In 2012, cities such as Manchester in the UK are using DVR-based technology to improve accessibility for crime prevention. In 2013, City of Philadelphia Auditor found that the $15 million system was operational only 32% of the time. There is anecdotal evidence that CCTV aids in detection and conviction of offenders; for example, UK police forces routinely seek CCTV recordings after crimes. Cameras have also been installed on public transport in the hope of deterring crime.

A 2017 review published in the Journal of Scandinavian Studies in Criminology and Crime Prevention compiles seven studies that use such research designs. The studies found that CCTV reduced crime by 24–28% in public streets and urban subway stations. It also found that CCTV could decrease unruly behaviour in football stadiums and theft in supermarkets/mass merchant stores. However, there was no evidence of CCTV having desirable effects in parking facilities or suburban subway stations. Furthermore, the review indicates that CCTV is more effective in preventing property crimes than in violent crimes. However, a 2019, 40-year-long systematic review study reported that the most consistent effects of crime reduction of CCTV were in car parks.

A more open question is whether most CCTV is cost-effective. While low-quality domestic kits are cheap, the professional installation and maintenance of high definition CCTV is expensive. Gill and Spriggs did a cost-effectiveness analysis (CEA) of CCTV in crime prevention that showed little monetary saving with the installation of CCTV as most of the crimes prevented resulted in little monetary loss. Critics however noted that benefits of non-monetary value cannot be captured in a traditional cost effectiveness analysis and were omitted from their study.

In October 2009, an "Internet Eyes" website was announced which would pay members of the public to view CCTV camera images from their homes and report any crimes they witnessed. The site aimed to add "more eyes" to cameras which might be insufficiently monitored. Civil liberties campaigners criticized the idea as "a distasteful and a worrying development". Russia has also implemented a video surveillance system called 'Safe City', which has the capability to recognize facial features and moving objects, sending the data automatically to government authorities. However, the widespread tracking of individuals through video surveillance has raised significant privacy issues.

==== Forensics ====
Material collected by surveillance cameras has been used as a tool in post-event forensics to identify tactics and perpetrators of terrorist attacks. Furthermore, there are various projects—such as INDECT—that aim to detect suspicious behaviours of individuals and crowds.
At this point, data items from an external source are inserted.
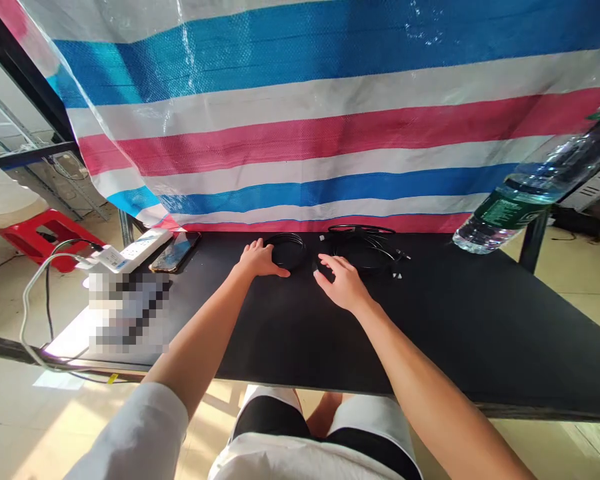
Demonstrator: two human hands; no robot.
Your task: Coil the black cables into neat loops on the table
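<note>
My left hand (pixel 260 259) rests at the left side of a neatly coiled black cable (pixel 293 248), thumb spread away from the fingers. It is open; whether its fingertips touch the coil I cannot tell. My right hand (pixel 343 281) is beside a looser bundle of black cables (pixel 377 252), with thumb and fingers apart and nothing plainly held. Small connector ends (pixel 403 255) stick out at the bundle's right. Both coils lie flat on the black tabletop (pixel 290 327), near its back edge.
A striped plastic sheet (pixel 300 133) hangs behind the table. At right, a water bottle (pixel 505 207) stands, appearing slanted. On the left are a phone (pixel 176 252), a white power strip (pixel 143 250) with plugged-in cords and a blurred item. A red stool (pixel 50 237) stands beyond.
</note>
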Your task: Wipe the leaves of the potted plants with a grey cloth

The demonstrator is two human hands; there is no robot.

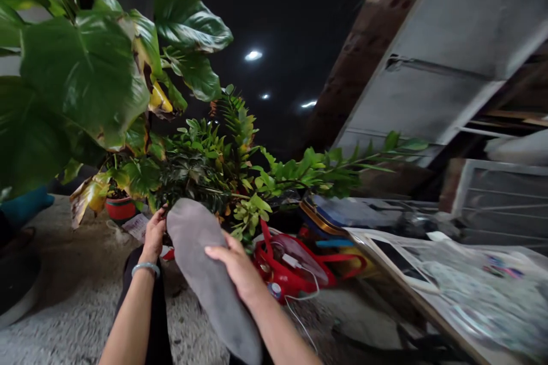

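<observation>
A long grey insole, rounded at its upper end, slants down toward my lap. My right hand grips its right edge, thumb lying on the upper face and the other fingers mostly hidden behind it. My left hand, with a pale bangle at the wrist, is just left of the insole's top end. Its fingers are drawn together against or near a dark bit at the plant's edge; what they hold, if anything, I cannot make out.
Leafy potted plants spread ahead, one in a red and green pot. A red bag with a white cable stands to the right. Farther right, a table bears a white tablet and plastic-wrapped items.
</observation>
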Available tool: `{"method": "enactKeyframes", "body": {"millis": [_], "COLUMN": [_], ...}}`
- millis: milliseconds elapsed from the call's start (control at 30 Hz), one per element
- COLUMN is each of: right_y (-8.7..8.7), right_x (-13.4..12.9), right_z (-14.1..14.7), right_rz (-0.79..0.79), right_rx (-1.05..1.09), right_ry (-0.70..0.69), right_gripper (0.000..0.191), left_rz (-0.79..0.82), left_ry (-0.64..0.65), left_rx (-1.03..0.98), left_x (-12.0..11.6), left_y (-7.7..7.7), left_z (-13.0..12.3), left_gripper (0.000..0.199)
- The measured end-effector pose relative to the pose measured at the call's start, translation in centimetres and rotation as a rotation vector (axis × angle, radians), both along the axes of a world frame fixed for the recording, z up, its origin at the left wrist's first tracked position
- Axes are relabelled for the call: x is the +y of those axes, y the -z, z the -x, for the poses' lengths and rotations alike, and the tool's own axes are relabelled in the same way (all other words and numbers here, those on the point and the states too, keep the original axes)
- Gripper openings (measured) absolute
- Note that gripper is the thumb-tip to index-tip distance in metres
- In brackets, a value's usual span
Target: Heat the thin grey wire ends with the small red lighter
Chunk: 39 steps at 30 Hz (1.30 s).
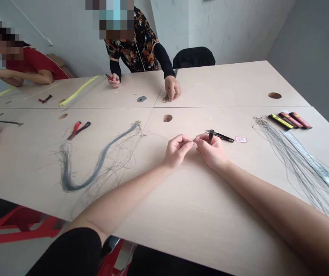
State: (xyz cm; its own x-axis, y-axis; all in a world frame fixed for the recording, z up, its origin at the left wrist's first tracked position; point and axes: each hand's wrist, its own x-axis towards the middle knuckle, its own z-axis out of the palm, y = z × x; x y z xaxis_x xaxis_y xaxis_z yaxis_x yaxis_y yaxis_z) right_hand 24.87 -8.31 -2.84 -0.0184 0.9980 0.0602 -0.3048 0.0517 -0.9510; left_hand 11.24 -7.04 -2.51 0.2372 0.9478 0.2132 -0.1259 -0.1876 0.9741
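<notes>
My left hand (178, 150) is closed, thumb and forefinger pinching a thin thread (158, 135) that trails left across the table. Its fingertips nearly meet those of my right hand (212, 152), also closed in a pinch at the thread's end; whatever tiny piece sits there is too small to make out. A black-and-orange tool handle (210, 137) sticks up from between my right fingers; the rest of it is hidden. Just behind lies a slim black tool (224, 137). Left of my hands rests a bundle of grey-blue threads (101, 163) with small gold-coloured bits at one end.
Another thread bundle (282, 153) lies at right beside a shiny strip (322, 172) and several lighters (289, 120). Red-and-black cutters (78, 130) lie at left. A small label (241, 139) is near my right hand. Across the table, a co-worker's hand (172, 88) touches small pieces.
</notes>
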Motion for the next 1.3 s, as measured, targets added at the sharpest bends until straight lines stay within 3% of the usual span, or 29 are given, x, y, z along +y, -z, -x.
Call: {"method": "enactKeyframes", "body": {"millis": [433, 667, 1300], "right_y": [-0.5, 0.2, 0.6], "right_x": [0.1, 0.1, 0.2], "right_z": [0.2, -0.1, -0.1], "right_rz": [0.049, 0.005, -0.054], "right_rx": [0.084, 0.053, 0.018], "right_ry": [0.055, 0.072, 0.072], "right_gripper": [0.015, 0.015, 0.027], "left_rz": [-0.012, 0.002, 0.062], "left_ry": [-0.021, -0.018, -0.004], "left_rx": [-0.002, -0.012, -0.077], "left_x": [0.0, 0.1, 0.3], "left_y": [-0.1, -0.2, 0.3], "left_z": [0.0, 0.0, 0.1], "left_gripper": [0.022, 0.025, 0.023]}}
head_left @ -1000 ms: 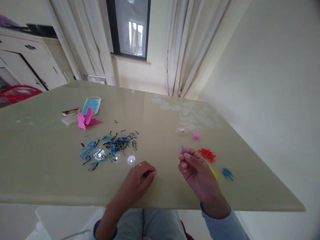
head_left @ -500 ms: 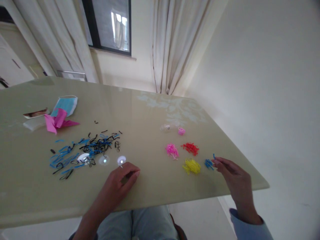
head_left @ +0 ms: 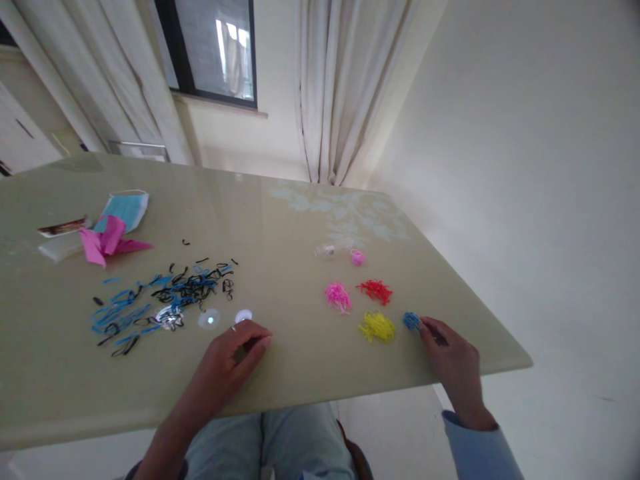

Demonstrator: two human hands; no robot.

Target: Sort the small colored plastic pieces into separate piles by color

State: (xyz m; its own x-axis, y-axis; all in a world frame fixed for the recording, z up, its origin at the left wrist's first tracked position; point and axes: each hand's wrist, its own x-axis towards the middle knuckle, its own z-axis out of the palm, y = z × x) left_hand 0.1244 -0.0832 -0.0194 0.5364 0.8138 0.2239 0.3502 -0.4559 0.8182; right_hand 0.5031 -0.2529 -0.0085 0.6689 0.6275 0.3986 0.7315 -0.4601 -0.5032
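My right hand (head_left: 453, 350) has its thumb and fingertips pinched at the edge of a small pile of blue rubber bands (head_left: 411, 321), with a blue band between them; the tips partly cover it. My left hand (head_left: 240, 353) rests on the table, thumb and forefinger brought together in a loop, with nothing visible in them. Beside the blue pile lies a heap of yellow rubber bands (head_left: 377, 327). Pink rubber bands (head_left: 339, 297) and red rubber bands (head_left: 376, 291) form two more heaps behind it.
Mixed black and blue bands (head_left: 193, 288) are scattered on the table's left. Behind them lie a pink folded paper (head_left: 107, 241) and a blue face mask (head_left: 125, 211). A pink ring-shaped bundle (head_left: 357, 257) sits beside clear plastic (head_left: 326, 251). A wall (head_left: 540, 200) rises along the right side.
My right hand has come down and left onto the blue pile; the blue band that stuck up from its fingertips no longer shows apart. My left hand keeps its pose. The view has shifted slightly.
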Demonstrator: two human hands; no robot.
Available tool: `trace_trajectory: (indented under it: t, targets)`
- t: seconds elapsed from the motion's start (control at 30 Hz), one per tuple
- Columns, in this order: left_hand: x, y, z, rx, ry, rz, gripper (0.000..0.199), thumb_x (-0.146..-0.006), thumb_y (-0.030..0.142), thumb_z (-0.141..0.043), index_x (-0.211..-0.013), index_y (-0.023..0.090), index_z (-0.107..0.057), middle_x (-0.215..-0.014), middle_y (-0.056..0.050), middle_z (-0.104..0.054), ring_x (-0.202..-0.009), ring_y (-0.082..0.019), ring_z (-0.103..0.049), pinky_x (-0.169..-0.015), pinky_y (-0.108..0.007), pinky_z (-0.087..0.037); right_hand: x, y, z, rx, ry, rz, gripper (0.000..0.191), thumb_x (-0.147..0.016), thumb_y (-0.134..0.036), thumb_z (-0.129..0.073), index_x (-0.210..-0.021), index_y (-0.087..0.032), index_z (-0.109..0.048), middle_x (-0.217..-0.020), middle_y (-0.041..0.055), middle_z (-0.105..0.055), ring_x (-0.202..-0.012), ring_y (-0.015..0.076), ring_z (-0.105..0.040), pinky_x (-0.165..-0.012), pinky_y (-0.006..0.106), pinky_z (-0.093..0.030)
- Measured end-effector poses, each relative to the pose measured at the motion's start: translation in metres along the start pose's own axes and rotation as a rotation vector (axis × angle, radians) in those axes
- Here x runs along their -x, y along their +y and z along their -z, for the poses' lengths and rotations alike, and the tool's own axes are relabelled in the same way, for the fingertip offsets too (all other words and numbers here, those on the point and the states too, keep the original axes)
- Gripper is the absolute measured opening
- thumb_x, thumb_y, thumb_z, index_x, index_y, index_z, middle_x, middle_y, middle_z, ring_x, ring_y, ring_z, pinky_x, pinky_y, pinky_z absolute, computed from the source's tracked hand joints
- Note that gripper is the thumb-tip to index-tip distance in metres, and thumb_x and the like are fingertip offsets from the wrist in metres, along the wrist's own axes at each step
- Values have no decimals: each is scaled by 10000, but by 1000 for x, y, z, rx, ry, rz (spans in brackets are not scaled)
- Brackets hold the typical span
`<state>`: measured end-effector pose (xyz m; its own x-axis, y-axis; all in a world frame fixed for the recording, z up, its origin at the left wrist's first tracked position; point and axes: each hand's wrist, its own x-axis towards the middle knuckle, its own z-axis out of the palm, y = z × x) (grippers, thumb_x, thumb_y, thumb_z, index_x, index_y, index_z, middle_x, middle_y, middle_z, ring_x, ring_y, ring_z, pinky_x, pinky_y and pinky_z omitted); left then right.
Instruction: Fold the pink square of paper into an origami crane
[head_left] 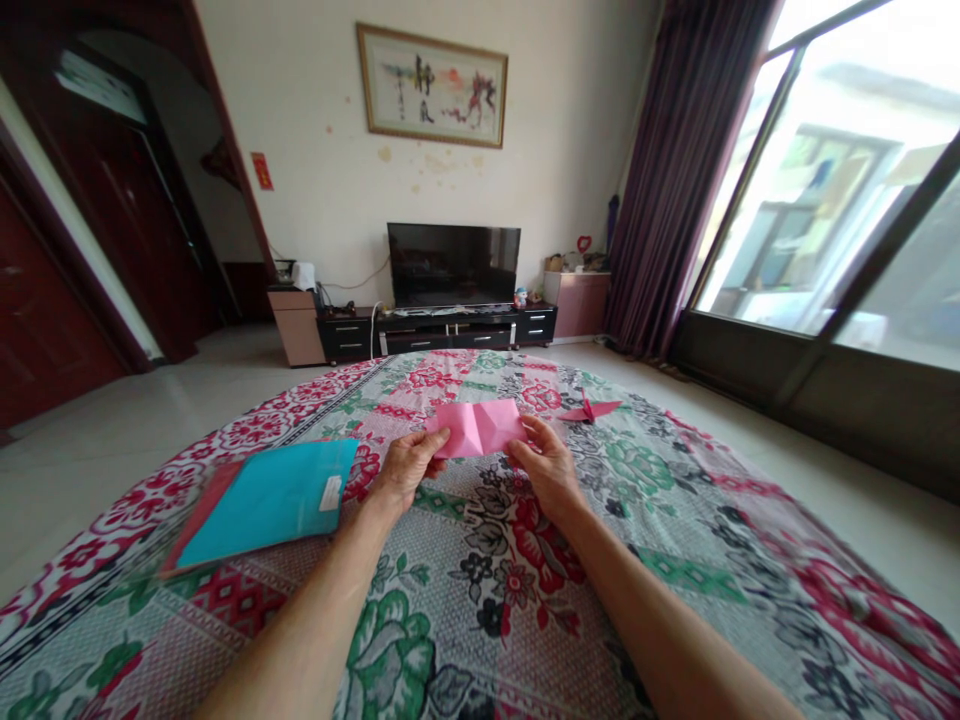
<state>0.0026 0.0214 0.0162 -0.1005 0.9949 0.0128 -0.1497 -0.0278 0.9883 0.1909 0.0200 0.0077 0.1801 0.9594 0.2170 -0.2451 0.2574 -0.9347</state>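
In the head cam view, a pink paper (480, 430) is held w/ both hands over the cloth-covered table (450, 540), nearer the far edge than the near one, approx. midway L to R. Whether the table is touched by its underside can't be told from this angle. The L end is pinched by the left hand (409, 465), thumb laid on top, fingers mostly hidden underneath; the R end is nipped between thumb and fingers by the right hand (547, 460). Prob. it's gripped at the ends so it's held spread & steady w/ the middle left uncovered, where creases can be seen.

Toward the table's left edge, a blue-topped packet (266, 505) is laid at a slant, w/ a reddish sheet (204, 508) showing along its L side and a white label (330, 493) on its R. Presumably it's parked there so space is left in the middle. Toward the far right edge, a pointed folded piece (591, 410), also pinkish, is set down just past the right hand, not touched by it; prob. same reason, tho that's a guess. Beyond the far edge, a TV (454, 265) is seen on a low black stand (487, 338).
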Motion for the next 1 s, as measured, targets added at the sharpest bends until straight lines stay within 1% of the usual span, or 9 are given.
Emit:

It has been argued that terrorists will not be deterred by cameras, that terror attacks are not really the subject of the current use of video surveillance and that terrorists might even see it as an extra channel for propaganda and publication of their acts. In Germany, calls for extended video surveillance by the country's main political parties, SPD, CDU, and CSU have been dismissed as "little more than a placebo for a subjective feeling of security" by a member of the Left party.

In Singapore, since 2012, thousands of CCTV cameras have helped deter loan sharks, nab litterbugs, and stop illegal parking, according to government figures. In 2013, Oaxaca, Mexico, hired deaf police officers to lip read conversations to uncover criminal conspiracies.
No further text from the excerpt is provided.